The Moche culture of ancient Peru depicted conjoined twins in their ceramics dating back to 300 CE. Writing around 415 CE, St. Augustine of Hippo, in his book, City of God, refers to a man "double in his upper, but single in his lower half—having two heads, two chests, four hands, but one body and two feet like an ordinary man."

According to Theophanes the Confessor, a Byzantine historian of the 9th century, around 385/386 CE, "in the village of Emmaus in Palestine, a child was born perfectly normal below the navel but divided above it, so that it had two chests and two heads, each possessing the senses. One would eat and drink but the other did not eat; one would sleep but the other stayed awake. There were times when they played with each other, when both cried and hit each other. They lived for a little over two years. One died while the other lived for another four days and it, too, died."
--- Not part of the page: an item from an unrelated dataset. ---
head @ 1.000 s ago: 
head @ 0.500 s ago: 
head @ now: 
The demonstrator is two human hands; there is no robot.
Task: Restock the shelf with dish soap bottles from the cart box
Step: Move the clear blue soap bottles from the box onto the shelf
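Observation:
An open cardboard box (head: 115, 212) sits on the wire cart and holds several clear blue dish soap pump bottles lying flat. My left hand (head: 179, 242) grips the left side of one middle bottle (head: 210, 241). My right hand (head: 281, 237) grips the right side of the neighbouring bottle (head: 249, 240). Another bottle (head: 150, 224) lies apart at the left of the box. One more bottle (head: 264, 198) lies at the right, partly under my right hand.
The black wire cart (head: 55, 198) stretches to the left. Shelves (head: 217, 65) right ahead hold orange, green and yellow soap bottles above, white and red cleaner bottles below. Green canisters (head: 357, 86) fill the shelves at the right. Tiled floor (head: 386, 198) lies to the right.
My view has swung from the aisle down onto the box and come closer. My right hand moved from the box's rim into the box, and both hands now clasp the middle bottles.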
In Arabia, the twin brothers Hashim ibn Abd Manaf and 'Abd Shams were born with Hashim's leg attached to his twin brother's head. Legend says that their father, Abd Manaf ibn Qusai, separated his conjoined sons with a sword and that some priests believed that the blood that had flowed between them signified wars between their progeny (confrontations did occur between Banu al'Abbas and Banu Ummaya ibn 'Abd Shams in the year 750 AH). The Muslim polymath Abū al-Rayhān al-Bīrūnī described conjoined twins in his book Kitab-al-Saidana.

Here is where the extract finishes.